Problem: Given a collection of distinct integers, return all possible permutations.

How would you approach this?

Answer: This is backtracking. At each position, try each unused number, recurse to fill the next position, then undo the choice (remove the number, mark it as available). The recursion tree explores all orderings.


Problem: Given an array of distinct integers and a target, find all unique combinations where the chosen numbers sum to the target. Each number may be used multiple times.

How would you approach this?

Answer: This is backtracking with pruning. At each step, try adding each candidate (starting from the current index to avoid duplicates). If the running sum exceeds the target, prune that branch. If it equals the target, record the combination.
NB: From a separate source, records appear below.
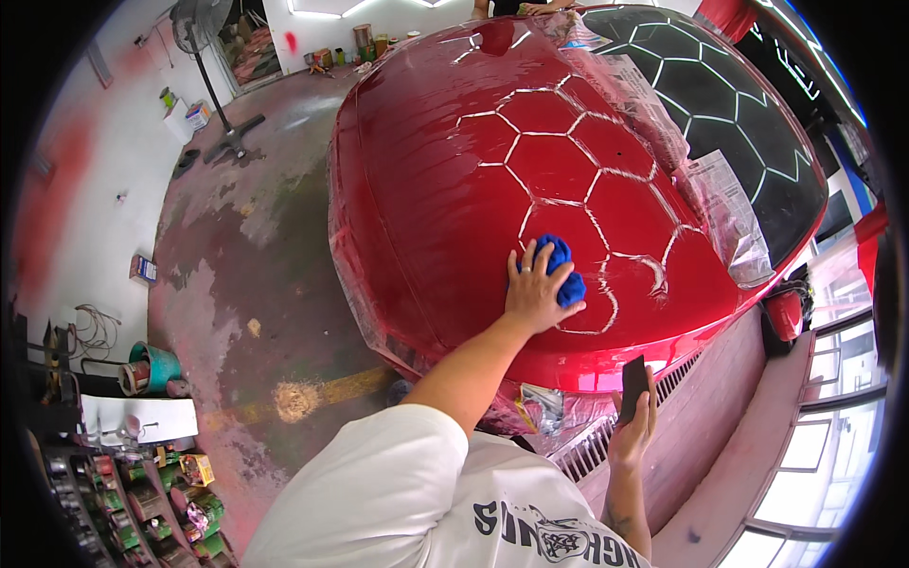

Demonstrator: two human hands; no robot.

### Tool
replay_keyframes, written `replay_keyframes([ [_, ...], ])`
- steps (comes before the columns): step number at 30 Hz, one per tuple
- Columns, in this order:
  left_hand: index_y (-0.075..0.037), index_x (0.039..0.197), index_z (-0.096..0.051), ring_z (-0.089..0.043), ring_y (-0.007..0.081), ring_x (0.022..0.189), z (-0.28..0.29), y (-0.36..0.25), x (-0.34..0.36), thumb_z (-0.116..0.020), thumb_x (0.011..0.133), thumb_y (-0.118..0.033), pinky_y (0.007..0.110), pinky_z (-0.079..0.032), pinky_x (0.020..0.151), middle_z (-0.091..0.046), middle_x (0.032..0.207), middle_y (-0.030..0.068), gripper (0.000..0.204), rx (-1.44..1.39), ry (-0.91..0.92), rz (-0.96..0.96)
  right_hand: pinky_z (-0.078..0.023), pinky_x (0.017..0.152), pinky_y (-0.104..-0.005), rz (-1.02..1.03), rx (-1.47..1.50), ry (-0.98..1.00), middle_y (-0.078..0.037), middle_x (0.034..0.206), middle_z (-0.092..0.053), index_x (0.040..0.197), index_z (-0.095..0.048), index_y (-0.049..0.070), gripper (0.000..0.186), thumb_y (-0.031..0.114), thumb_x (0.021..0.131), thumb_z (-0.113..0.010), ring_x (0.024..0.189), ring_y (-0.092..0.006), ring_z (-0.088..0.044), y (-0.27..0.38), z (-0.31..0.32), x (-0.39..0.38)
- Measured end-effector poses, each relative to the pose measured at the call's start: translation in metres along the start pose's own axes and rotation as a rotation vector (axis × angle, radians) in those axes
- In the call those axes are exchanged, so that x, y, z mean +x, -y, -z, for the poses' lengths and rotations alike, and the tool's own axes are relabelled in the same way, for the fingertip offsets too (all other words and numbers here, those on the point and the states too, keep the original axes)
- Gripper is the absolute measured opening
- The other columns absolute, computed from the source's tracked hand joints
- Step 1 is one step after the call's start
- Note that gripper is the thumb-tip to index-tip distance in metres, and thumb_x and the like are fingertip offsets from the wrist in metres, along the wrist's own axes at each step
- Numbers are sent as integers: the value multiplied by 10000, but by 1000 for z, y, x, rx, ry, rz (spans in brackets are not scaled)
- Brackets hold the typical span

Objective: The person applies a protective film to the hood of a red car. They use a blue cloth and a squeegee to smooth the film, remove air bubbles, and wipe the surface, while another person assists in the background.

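My left hand (535, 294) presses a bunched blue cloth (564, 260) onto the glossy red car hood (417, 208), its fingers spread over and around the cloth. Hexagonal light reflections run across the paint around it. Low on the right, just off the car's front edge, my right hand (629, 426) holds a flat black rectangular pad (633, 383) upright, with fingers along its side.
Masking paper (715, 213) borders the dark windshield (720, 114). Another person (502, 9) is at the car's far side. A standing fan (222, 123), a teal bucket (156, 364) and shelved cans (142, 502) line the left. A floor grate (579, 452) runs beside the front.
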State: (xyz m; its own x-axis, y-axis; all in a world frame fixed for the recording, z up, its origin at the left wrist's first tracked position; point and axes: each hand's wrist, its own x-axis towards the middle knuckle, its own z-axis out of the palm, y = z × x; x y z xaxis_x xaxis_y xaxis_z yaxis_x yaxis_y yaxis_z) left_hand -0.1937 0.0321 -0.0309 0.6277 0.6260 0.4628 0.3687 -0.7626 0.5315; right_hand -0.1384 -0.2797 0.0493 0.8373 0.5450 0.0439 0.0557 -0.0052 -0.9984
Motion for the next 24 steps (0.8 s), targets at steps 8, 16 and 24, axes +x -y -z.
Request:
replay_keyframes([
  [8, -117, 1748, -388, -474, 361, 1561, 59, -76, -11, -847, 977, -395, 490, -380, 1294, -463, 1688, 271, 939, -867, 309, 234, -690, 980, -467, -92, 255, 312, -166, 1376, -667, 1453, -597, -12, 433, 299, 1240, -383, 1268, -255, -694, 24, -28, 42],
  [16, -55, 991, -682, -611, 87, 816, 110, -20, -143, -876, 972, -125, 313, -508, 698, -657, 879, -16, 207, -790, 168, 728, -650, 936, -353, -159, -164, 769, -139, 1215, -769, 1458, -632, -34, 396, 211, 1149, -669, 1091, -203, -768, 11, -87, 78],
  [24, -27, 979, -681, -634, 164, 804, 187, 107, -160, -790, 927, -135, 373, -520, 729, -673, 871, 33, 161, -463, -241, 936, -340, 1307, -670, 746, -1121, 448, -252, 1746, -447, 1604, -633, 241, 786, 546, 918, -865, 1648, -510, -347, 28, -165, 208],
])
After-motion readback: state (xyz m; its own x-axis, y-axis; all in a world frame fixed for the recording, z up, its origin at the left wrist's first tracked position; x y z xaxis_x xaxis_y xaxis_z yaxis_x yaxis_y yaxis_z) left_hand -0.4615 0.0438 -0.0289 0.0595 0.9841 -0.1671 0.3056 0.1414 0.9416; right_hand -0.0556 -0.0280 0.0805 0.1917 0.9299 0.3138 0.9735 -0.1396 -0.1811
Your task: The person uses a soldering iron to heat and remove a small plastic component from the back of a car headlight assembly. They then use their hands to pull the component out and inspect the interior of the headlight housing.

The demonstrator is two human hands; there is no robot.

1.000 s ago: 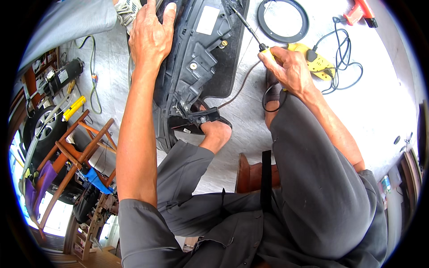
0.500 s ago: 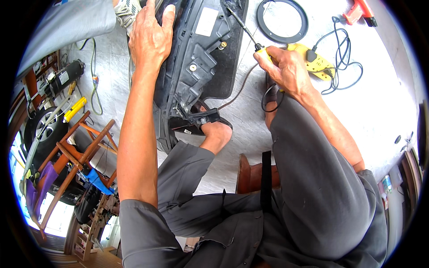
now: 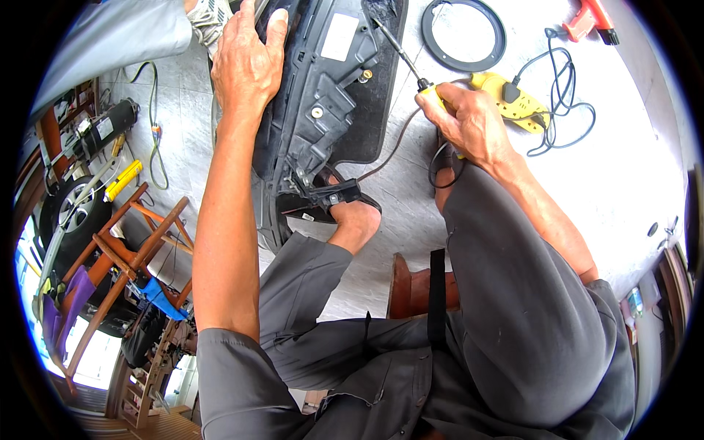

Time: varies by problem. Subsets: O(2^n) since there are 2^n subsets. Permutations: O(n!) since there are n! orderings. N-Queens: O(n!) in the worst case. The power of backtracking is pruning — the actual runtime is often much less than the theoretical worst case.

Space: O(n) for the recursion stack and the current candidate, where n is the depth of the decision tree (number of choices to make). The output itself may be exponential but is not counted in auxiliary space.